Deferred tax liabilities are generally recognised for all timing differences and deferred tax assets are recognised to the extent that it is probable that they will be recovered against the reversal of deferred tax liabilities or other future taxable profits. Such assets and liabilities are not recognised if the timing difference arises from goodwill or from the initial recognition of other assets and liabilities in a transaction that affects neither the tax profit nor the accounting profit.

 

The carrying amount of deferred tax assets is reviewed at each reporting end date and reduced to the extent that it is no longer probable that sufficient taxable profits will be available to allow all or part of the asset to be recovered. Deferred tax is calculated at the tax rates that are expected to apply in the period when the liability is settled or the asset is realised. Deferred tax is charged or credited in the profit and loss account, except when it relates to items charged or credited directly to equity, in which case the deferred tax is also dealt with in equity. Deferred tax assets and liabilities are offset when the company has a legally enforceable right to offset current tax assets and liabilities and the deferred tax assets and liabilities relate to taxes levied by the same tax authority.

CITY CIRCLE UK LIMITED
NOTES TO THE FINANCIAL STATEMENTS (CONTINUED)
FOR THE YEAR ENDED 31 DECEMBER 2024
1
Accounting policies
(Continued)
- 16 -
1.11
Provisions

Provisions are recognised when the company has a legal or constructive present obligation as a result of a past event, it is probable that the company will be required to settle that obligation and a reliable estimate can be made of the amount of the obligation.

 

The amount recognised as a provision is the best estimate of the consideration required to settle the present obligation at the reporting end date, taking into account the risks and uncertainties surrounding the obligation. Where the effect of the time value of money is material, the amount expected to be required to settle the obligation is recognised at present value. When a provision is measured at present value, the unwinding of the discount is recognised as a finance cost in profit or loss in the period in which it arises.

1.12
Employee benefits

The costs of short-term employee benefits are recognised as a liability and an expense, unless those costs are required to be recognised as part of the cost of stock or fixed assets.

 

The cost of any unused holiday entitlement is recognised in the period in which the employee’s services are received.

 

Termination benefits are recognised immediately as an expense when the company is demonstrably committed to terminate the employment of an employee or to provide termination benefits.

1.13
Retirement benefits

Payments to defined contribution retirement benefit schemes are charged as an expense as they fall due.

1.14
Leases

Leases are classified as finance leases whenever the terms of the lease transfer substantially all the risks and rewards of ownership to the lessees. All other leases are classified as operating leases.

 

Assets held under finance leases are recognised as assets at the lower of the assets fair value at the date of inception and the present value of the minimum lease payments. The related liability is included in the balance sheet as a finance lease obligation. Lease payments are treated as consisting of capital and interest elements. The interest is charged to profit or loss so as to produce a constant periodic rate of interest on the remaining balance of the liability.

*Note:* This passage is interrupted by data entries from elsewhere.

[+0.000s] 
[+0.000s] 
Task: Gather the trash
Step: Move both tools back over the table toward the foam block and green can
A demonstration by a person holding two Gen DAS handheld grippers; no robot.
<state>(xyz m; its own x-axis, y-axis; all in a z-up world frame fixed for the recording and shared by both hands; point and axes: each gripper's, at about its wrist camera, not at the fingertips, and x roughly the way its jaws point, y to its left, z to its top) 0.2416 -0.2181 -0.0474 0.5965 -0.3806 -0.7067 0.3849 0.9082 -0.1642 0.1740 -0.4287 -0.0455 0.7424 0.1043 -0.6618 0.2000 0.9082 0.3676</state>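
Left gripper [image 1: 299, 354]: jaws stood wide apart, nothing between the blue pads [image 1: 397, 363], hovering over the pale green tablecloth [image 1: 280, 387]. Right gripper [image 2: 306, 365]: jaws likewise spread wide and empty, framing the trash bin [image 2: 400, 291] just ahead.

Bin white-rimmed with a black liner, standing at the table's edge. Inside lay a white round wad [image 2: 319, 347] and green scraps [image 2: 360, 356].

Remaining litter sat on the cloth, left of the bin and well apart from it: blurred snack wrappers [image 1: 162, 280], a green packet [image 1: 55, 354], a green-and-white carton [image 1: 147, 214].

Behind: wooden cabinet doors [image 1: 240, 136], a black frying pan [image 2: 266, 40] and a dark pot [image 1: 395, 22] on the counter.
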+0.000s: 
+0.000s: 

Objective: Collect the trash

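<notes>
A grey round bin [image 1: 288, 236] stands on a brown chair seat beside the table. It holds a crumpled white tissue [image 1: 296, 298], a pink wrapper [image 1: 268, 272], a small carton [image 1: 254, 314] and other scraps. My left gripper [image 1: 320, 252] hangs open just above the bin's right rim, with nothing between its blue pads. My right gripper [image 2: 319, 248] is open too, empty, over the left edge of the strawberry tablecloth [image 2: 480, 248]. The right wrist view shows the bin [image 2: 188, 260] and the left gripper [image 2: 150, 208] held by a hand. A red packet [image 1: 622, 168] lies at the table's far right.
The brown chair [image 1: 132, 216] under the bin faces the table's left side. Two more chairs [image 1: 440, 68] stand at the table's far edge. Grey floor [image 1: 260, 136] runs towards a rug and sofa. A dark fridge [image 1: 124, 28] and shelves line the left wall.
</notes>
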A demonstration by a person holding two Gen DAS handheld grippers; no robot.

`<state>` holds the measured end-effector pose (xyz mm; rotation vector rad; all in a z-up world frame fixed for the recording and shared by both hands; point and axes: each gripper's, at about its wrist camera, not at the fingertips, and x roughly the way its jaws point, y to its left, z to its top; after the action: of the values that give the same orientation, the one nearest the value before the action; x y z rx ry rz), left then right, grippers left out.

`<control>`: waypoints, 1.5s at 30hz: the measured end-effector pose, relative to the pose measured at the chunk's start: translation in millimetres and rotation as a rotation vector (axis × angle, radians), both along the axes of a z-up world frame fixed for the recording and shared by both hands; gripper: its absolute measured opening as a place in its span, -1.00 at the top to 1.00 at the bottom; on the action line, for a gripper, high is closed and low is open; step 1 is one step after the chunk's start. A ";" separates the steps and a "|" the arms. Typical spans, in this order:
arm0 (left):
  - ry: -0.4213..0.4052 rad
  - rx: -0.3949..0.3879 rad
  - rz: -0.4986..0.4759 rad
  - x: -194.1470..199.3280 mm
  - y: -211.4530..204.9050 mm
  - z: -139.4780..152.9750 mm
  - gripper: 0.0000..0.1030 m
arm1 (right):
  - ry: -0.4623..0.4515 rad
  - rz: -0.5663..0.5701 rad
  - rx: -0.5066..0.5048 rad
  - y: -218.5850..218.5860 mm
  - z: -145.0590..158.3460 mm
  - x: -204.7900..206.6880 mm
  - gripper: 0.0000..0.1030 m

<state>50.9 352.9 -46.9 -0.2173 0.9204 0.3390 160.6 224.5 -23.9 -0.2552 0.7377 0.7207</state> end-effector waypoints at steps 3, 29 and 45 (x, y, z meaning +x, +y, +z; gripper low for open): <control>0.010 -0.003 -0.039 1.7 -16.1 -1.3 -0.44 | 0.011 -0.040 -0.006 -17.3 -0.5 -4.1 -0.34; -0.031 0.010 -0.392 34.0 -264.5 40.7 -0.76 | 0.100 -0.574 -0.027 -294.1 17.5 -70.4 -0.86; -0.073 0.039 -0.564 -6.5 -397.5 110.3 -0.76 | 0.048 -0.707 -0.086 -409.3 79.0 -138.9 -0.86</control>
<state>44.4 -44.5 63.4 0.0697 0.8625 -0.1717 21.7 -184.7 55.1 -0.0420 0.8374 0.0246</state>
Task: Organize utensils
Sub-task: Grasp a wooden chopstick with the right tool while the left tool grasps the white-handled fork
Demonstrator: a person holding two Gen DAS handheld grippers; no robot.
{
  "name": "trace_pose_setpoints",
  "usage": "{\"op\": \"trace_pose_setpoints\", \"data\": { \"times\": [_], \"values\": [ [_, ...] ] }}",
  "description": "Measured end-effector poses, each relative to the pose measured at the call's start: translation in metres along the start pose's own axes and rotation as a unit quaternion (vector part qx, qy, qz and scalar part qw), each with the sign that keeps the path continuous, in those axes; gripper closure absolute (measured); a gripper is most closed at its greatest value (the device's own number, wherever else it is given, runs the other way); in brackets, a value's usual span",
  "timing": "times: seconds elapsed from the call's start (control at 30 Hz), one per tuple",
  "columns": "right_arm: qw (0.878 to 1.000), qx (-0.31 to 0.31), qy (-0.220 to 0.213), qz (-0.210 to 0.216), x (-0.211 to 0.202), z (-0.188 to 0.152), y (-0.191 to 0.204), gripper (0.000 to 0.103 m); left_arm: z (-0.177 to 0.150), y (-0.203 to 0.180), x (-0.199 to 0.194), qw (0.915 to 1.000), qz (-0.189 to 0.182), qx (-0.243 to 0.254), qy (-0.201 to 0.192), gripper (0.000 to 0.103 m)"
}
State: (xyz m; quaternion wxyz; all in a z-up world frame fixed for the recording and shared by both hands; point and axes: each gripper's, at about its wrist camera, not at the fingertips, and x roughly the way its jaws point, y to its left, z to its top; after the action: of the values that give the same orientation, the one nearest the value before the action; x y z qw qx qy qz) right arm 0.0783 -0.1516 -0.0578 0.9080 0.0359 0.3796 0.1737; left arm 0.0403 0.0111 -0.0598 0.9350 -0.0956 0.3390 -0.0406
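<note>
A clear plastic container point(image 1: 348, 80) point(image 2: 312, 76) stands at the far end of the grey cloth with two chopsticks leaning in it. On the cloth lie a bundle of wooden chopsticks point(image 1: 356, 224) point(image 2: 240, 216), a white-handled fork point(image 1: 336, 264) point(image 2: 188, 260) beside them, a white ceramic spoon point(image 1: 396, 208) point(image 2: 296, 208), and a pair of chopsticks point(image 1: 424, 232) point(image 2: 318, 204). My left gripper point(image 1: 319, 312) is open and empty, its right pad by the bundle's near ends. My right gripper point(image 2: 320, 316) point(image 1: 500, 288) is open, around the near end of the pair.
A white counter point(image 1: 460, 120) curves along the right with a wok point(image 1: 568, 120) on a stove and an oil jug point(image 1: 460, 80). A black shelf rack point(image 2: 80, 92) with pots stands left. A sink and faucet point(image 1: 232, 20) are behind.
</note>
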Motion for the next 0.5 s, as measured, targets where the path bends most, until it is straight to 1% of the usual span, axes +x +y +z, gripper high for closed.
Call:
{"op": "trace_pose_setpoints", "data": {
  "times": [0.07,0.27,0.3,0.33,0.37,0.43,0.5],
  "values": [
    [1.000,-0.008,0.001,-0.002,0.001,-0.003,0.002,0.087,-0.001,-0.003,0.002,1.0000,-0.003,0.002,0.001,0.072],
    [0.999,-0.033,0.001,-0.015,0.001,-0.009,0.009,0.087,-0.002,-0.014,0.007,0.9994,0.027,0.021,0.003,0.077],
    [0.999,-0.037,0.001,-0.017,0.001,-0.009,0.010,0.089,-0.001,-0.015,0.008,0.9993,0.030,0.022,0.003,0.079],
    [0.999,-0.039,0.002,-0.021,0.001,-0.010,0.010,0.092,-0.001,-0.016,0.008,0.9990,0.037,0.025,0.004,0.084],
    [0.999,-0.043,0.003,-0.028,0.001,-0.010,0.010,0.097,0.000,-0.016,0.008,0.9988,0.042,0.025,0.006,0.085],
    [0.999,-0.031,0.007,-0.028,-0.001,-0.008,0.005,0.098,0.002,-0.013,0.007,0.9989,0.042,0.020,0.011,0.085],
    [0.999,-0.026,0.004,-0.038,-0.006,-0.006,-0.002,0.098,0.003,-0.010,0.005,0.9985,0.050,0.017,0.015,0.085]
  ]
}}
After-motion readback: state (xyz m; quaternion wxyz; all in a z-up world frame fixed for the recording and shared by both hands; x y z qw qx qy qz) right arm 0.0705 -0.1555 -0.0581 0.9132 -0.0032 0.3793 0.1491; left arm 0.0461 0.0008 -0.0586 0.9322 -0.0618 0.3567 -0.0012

Rentals payable under operating leases, including any lease incentives received, are charged to profit or loss on a straight line basis over the term of the relevant lease except where another more systematic basis is more representative of the time pattern in which economic benefits from the leases asset are consumed.

1.15
Foreign exchange

Transactions in currencies other than pounds sterling are recorded at the rates of exchange prevailing at the dates of the transactions. At each reporting end date, monetary assets and liabilities that are denominated in foreign currencies are retranslated at the rates prevailing on the reporting end date. Gains and losses arising on translation in the period are included in profit or loss.

CITY CIRCLE UK LIMITED
NOTES TO THE FINANCIAL STATEMENTS (CONTINUED)
FOR THE YEAR ENDED 31 DECEMBER 2024
- 17 -
2
Judgements and key sources of estimation uncertainty

In the application of the company’s accounting policies, the directors are required to make judgements, estimates and assumptions about the carrying amount of assets and liabilities that are not readily apparent from other sources. The estimates and associated assumptions are based on historical experience and other factors that are considered to be relevant. Actual results may differ from these estimates.

 

The estimates and underlying assumptions are reviewed on an ongoing basis. Revisions to accounting estimates are recognised in the period in which the estimate is revised where the revision affects only that period, or in the period of the revision and future periods where the revision affects both current and future periods.

Critical judgements

The following judgements (apart from those involving estimates) have had the most significant effect on amounts recognised in the financial statements.

Deferred tax assets

Deferred tax assets are recognised for unused tax losses to the extent that it is probable that taxable profit will be available against which the losses can be utilised. Significant management judgment is required to determine the amount of deferred tax assets that can be recognised, based upon the likely timing and the level of future taxable profits together with future tax planning strategies.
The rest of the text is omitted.